Arizona Department of Corrections Director Charles Ryan on Friday blamed clerical errors by employees of a local import broker and the U.S. Food and Drug Administration for misstating on federal documents that the agency was importing animal drugs to execute murderers.
In an exclusive interview, Ryan also told The Arizona Republic that after upcoming Arizona executions on Tuesday and April 5, the department will consider retooling the state’s lethal-injection method to use a single drug instead of the current three-drug method that depends on an anesthetic that is no longer available.
Ryan reacted to a Republic report Thursday about two drugs, sodium thiopental and pancuronium bromide, which were imported from England for an Arizona execution in October and for the two upcoming executions.
FDA documents that U.S. Customs and Border Protection use to approve imports stated that the drugs were for animal use, raising questions as to whether they were being carried out with animal drugs or if the imports had been misidentified.
“The chemicals employed in the execution, then and now, and what we possess, are only for the purpose of human consumption,” Ryan said. “It has nothing to do with animals.”
Ryan ordered an investigation into the misrepresentation Friday morning, and the private import broker retained by the department took responsibility for the drugs being misidentified. Ryan pointed out that correspondence between his department and the federal agencies clearly stated that the drugs were to be used for inmate executions.
In an e-mail made available to The Republic, Robert Hornyan of Phoenix-based Arizona Customs Brokers claimed that an employee at his company mistakenly entered an incorrect code on a computer-generated import form while consulting with a local FDA official.
That shipment of the anesthetic thiopental and the paralytic drug pancuronium bromide arrived Sept. 28, identified on the FDA form as “(Anesthetic); Animal (Food Producing)” and “(Relaxant); Animal (Food Producing).”

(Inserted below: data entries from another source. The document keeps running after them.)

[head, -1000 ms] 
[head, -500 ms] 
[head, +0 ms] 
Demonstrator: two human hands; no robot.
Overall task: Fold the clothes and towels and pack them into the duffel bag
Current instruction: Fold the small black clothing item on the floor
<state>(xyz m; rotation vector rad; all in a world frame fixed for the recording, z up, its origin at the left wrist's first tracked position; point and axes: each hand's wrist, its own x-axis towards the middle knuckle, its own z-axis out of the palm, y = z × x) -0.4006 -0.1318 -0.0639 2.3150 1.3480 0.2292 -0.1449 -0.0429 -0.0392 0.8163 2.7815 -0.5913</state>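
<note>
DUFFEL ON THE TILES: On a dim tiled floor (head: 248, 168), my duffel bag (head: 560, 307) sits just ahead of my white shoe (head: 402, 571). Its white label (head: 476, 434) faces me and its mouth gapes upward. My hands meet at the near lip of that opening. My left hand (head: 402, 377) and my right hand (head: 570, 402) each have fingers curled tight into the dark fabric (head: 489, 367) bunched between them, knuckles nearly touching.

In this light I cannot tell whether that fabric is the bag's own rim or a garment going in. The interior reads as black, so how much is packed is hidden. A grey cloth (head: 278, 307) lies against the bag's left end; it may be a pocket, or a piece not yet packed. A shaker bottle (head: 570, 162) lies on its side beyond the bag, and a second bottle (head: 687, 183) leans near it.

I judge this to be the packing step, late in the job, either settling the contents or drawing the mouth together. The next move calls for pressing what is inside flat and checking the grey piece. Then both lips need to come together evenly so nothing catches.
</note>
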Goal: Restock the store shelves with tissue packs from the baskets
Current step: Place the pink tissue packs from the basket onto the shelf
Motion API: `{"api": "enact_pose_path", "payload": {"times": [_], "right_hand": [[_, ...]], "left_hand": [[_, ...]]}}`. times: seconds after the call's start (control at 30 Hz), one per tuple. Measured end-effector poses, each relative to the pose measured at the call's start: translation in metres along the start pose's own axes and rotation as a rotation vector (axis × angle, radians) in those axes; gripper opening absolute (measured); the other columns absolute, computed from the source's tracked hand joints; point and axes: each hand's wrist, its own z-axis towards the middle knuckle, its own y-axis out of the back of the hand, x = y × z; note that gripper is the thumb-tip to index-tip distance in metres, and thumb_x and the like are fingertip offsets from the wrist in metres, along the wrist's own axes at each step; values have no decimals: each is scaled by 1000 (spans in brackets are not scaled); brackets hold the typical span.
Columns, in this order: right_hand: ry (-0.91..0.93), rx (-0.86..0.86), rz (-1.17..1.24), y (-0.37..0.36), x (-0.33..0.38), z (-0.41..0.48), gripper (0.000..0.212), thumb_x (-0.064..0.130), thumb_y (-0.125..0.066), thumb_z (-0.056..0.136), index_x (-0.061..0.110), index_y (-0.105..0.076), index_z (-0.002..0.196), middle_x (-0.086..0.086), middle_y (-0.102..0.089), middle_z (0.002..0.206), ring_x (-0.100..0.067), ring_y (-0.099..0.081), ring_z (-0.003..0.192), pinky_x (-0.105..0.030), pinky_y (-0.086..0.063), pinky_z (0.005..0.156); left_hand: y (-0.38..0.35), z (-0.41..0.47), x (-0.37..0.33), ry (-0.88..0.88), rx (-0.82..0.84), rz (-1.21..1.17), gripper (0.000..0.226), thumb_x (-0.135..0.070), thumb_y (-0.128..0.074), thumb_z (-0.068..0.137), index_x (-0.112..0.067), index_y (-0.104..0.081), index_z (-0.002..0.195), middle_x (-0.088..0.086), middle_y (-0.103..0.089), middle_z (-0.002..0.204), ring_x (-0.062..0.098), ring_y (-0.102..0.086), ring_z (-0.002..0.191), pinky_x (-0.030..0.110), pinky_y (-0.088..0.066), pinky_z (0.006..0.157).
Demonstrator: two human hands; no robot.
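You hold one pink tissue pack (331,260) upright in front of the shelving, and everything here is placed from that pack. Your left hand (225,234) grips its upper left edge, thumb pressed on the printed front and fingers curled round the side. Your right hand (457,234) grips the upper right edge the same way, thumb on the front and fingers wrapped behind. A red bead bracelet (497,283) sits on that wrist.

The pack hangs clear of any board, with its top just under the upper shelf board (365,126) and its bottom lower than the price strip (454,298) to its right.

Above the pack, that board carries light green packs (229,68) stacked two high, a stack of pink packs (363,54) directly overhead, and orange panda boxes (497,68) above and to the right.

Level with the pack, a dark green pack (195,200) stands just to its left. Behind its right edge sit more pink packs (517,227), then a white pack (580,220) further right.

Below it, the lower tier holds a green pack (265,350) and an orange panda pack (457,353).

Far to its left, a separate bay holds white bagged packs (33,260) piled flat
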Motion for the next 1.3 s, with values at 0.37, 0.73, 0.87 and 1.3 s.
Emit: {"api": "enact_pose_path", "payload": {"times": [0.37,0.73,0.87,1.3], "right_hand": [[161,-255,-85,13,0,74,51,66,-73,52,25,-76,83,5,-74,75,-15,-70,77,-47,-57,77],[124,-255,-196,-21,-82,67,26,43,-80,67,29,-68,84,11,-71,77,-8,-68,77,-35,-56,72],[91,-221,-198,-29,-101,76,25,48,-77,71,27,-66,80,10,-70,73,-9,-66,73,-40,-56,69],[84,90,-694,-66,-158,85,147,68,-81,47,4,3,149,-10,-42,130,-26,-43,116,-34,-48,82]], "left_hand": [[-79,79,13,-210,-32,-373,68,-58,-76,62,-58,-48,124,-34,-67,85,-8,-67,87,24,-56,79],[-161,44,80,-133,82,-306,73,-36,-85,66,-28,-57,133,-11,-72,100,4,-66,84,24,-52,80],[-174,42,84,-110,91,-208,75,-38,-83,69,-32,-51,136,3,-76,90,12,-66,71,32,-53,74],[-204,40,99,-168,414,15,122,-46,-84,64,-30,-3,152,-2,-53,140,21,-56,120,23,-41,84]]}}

A shipment of thiopental to the state Corrections Department a month later had the same description as an animal drug, however.
Under federal statutes, filing false federal documents is a crime punishable by up to five years in prison. An FDA spokeswoman said the agency could investigate incorrect filings and potentially pursue civil or criminal sanctions.
As in most states that use lethal injection as a method of execution, the Arizona protocol calls for an injection of thiopental, a barbiturate, to sedate the condemned man or woman, followed by pancuronium bromide to render the person motionless. Then, potassium chloride is injected to stop the heart.
If the thiopental sedation were to wear off too quickly, the condemned would suffer the effects of the other two drugs. Defense attorneys in several states have filed appeals and lawsuits questioning whether the imported drugs, which have not been evaluated by the FDA, meet medical standards.
Thiopental has not been produced in the U.S. since 2009, and supplies began to run out last spring, forcing states to begin researching imports from abroad.
Until now, Arizona officials would not divulge how they obtained the drug, though defense attorneys and news reports revealed details, including the English pharmaceutical-supply house that was exporting the drug until British authorities banned further exports for executions.
Ryan said that he initially canvassed other prison systems looking for the drug, “but the well was dry.”
Then, he learned that Arkansas had found a source in the United Kingdom. The Corrections Department notified the FDA, customs and the U.S. Drug Enforcement Administration to arrange for the import, Ryan said. Despite FDA statements last fall and winter that there were no approved foreign sources for the drug, Deputy Corrections Director Charles Flanagan said, “We were never advised that the drugs were not allowed or that we could not import them.”
“The FDA always told us there was a mechanism to bring the drugs in,” Flanagan said. “We have never, ever heard from anyone in the FDA, the DEA, customs or any other agency that we cannot import these drugs. In fact, we would not even have begun the process if we could not import these drugs.”
Shipments of thiopental for other states were stopped and detained in Memphis, where FedEx has its hub, some for as long as several months, FDA documents show.
E-mails obtained by The Republic show Arizona corrections officials worked with a local FDA official to have their first batch processed by customs officials in Phoenix instead of Memphis. That shipment sailed through.
Ryan and Flanagan said that it was inspected by a department deputy warden and pharmacist when it arrived in Phoenix to ensure it was human-grade and acceptable.
The second shipment was sent directly from London to Phoenix by a different carrier on Oct. 26 – the same day Jeffrey Landrigan was executed using the first batch – but the FDA forced the Corrections Department to hold it until mid-January as it considered its policies on imports for executions.
Some states with three-drug protocols have already switched to another barbiturate, pentobarbital, a drug similar to what is used to euthanize animals, as a substitute for thiopental.
Ohio uses a single drug to execute its death-row prisoners, and since thiopental became unavailable, switched to pentobarbital. The one-drug protocol sidesteps defense-attorney claims that the executed people could suffer the effects of the other drugs.
“After these two executions, we’re looking at going to another protocol,” Ryan said. “I’m thinking of a one-drug protocol. Or, if it remains a three-drug protocol, it would be substituting (thiopental) with another barbiturate.”